EXERCISE DIRECTIONS – The response must consist of the lines below from the one with "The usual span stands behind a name" through the one with "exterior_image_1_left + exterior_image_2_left", exactly as they appear and with both ends kept.

RECORD SET –

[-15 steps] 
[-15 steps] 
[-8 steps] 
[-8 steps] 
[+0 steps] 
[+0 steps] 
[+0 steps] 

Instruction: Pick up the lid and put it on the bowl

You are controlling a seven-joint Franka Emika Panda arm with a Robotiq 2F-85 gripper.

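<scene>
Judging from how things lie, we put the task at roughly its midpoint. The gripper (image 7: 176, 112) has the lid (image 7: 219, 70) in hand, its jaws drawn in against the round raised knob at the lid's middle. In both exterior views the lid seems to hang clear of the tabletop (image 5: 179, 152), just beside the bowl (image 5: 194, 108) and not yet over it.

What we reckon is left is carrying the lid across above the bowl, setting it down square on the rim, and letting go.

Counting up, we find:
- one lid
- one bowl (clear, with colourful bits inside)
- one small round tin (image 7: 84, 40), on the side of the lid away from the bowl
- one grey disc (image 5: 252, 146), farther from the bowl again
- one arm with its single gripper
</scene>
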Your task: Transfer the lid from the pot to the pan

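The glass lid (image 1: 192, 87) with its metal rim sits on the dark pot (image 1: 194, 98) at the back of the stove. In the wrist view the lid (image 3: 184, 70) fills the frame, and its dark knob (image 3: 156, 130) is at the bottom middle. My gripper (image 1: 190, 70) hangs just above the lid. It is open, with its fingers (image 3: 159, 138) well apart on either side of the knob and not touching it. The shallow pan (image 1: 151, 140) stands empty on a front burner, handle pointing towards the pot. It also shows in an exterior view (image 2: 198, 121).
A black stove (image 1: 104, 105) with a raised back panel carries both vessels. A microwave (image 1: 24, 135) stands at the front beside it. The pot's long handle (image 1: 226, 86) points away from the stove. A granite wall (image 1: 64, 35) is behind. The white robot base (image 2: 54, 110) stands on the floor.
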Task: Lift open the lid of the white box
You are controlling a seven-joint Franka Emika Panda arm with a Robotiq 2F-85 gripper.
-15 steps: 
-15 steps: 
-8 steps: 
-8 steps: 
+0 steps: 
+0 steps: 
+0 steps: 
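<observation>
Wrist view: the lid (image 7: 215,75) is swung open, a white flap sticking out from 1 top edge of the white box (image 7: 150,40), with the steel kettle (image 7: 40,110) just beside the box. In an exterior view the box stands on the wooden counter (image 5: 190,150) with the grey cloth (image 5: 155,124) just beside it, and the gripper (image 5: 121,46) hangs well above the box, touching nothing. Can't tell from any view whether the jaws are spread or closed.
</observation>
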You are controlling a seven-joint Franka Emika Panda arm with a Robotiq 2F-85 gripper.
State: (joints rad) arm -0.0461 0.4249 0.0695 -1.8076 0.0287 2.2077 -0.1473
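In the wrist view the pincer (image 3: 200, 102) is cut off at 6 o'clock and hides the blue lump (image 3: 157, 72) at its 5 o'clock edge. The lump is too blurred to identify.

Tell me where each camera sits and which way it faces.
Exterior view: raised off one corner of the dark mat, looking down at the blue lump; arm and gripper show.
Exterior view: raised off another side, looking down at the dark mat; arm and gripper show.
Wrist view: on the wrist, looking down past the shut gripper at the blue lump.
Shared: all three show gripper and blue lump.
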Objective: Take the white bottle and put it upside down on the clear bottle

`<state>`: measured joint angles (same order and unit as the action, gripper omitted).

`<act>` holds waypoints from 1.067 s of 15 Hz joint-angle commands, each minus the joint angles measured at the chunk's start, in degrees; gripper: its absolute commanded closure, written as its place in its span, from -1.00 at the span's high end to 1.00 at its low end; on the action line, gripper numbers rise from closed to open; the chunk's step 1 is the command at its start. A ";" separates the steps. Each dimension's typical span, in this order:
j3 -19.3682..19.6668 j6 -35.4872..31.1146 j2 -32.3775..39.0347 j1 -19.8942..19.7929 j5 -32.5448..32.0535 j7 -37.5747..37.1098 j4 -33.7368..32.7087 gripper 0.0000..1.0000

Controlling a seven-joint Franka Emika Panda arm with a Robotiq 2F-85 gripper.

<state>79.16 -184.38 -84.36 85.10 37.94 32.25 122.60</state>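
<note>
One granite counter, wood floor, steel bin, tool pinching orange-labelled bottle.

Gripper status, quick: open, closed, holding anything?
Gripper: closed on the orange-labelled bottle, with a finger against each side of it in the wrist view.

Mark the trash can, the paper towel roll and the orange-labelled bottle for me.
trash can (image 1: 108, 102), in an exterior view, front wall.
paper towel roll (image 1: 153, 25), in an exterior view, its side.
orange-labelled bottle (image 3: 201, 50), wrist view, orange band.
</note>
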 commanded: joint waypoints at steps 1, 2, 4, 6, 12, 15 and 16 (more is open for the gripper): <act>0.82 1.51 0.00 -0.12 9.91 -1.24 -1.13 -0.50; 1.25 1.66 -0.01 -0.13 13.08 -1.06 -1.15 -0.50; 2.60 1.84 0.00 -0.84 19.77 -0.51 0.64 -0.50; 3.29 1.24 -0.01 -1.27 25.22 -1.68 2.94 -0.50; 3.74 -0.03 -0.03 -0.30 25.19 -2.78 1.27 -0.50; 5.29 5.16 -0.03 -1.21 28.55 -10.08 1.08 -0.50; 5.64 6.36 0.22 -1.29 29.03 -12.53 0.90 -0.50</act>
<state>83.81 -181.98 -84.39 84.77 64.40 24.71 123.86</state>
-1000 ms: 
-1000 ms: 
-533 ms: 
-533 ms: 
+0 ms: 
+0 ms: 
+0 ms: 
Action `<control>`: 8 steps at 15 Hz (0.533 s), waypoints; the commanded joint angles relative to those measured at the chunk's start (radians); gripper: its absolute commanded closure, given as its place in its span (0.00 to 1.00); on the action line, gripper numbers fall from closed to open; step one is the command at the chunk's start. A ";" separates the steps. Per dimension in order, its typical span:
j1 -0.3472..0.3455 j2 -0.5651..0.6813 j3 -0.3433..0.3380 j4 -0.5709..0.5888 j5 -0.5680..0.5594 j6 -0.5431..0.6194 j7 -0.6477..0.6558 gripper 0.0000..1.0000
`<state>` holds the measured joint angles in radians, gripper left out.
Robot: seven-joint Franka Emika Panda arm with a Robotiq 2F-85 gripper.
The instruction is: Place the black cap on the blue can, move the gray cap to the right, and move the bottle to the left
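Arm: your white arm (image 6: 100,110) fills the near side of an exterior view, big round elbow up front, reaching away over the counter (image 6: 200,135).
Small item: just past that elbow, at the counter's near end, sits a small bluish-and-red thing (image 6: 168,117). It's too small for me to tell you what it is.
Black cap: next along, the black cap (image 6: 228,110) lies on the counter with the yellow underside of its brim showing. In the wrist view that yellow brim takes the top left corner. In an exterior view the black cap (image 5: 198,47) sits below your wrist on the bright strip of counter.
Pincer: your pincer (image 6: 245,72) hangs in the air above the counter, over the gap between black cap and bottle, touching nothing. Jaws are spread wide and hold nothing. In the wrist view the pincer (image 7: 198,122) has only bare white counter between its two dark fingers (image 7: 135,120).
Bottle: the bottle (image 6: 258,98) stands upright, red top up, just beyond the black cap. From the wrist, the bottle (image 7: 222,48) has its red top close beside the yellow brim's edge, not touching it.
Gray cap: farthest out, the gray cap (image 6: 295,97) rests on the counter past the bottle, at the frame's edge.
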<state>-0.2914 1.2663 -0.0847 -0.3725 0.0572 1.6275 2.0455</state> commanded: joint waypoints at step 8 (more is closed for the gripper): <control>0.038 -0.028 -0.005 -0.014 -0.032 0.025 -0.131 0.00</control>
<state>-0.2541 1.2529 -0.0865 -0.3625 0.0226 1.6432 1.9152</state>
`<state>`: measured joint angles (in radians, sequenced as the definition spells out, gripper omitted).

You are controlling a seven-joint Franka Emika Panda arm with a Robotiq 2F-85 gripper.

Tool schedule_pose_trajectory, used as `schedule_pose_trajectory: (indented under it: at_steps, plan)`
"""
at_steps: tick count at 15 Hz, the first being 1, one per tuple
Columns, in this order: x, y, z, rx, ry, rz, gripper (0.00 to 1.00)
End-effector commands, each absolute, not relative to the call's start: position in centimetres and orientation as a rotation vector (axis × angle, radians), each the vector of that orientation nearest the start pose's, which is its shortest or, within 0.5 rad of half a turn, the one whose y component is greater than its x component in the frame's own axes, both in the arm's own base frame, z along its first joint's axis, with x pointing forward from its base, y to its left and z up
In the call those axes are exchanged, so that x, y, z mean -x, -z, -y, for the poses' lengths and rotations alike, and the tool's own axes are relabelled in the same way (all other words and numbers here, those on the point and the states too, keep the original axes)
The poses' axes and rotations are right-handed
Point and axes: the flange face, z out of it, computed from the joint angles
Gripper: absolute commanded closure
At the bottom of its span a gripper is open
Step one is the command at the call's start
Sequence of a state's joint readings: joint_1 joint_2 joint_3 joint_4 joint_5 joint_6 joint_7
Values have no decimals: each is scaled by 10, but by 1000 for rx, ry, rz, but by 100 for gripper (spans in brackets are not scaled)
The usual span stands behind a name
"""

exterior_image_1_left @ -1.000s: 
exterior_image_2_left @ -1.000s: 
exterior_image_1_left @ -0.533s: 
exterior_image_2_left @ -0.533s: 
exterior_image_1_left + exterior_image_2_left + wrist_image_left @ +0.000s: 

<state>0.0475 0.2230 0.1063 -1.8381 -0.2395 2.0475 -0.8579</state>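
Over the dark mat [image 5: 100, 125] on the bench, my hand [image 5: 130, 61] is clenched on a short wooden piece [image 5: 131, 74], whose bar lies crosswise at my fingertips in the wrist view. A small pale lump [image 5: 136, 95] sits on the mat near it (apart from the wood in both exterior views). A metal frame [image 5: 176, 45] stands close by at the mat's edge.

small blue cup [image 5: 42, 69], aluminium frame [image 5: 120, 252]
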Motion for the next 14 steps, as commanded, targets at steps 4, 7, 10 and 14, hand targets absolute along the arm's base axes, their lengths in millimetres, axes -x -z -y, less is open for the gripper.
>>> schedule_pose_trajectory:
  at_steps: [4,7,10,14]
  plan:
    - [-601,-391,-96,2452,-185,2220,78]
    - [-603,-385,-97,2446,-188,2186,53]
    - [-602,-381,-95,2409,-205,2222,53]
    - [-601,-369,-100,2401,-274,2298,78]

EXERCISE ANSWER –
The usual span stands behind a name
"""

exterior_image_1_left @ -1.000s: 
exterior_image_2_left @ -1.000s: 
exterior_image_1_left @ -0.533s: 
exterior_image_2_left @ -0.533s: 
exterior_image_1_left + exterior_image_2_left + wrist_image_left @ +0.000s: 

No more output is expected.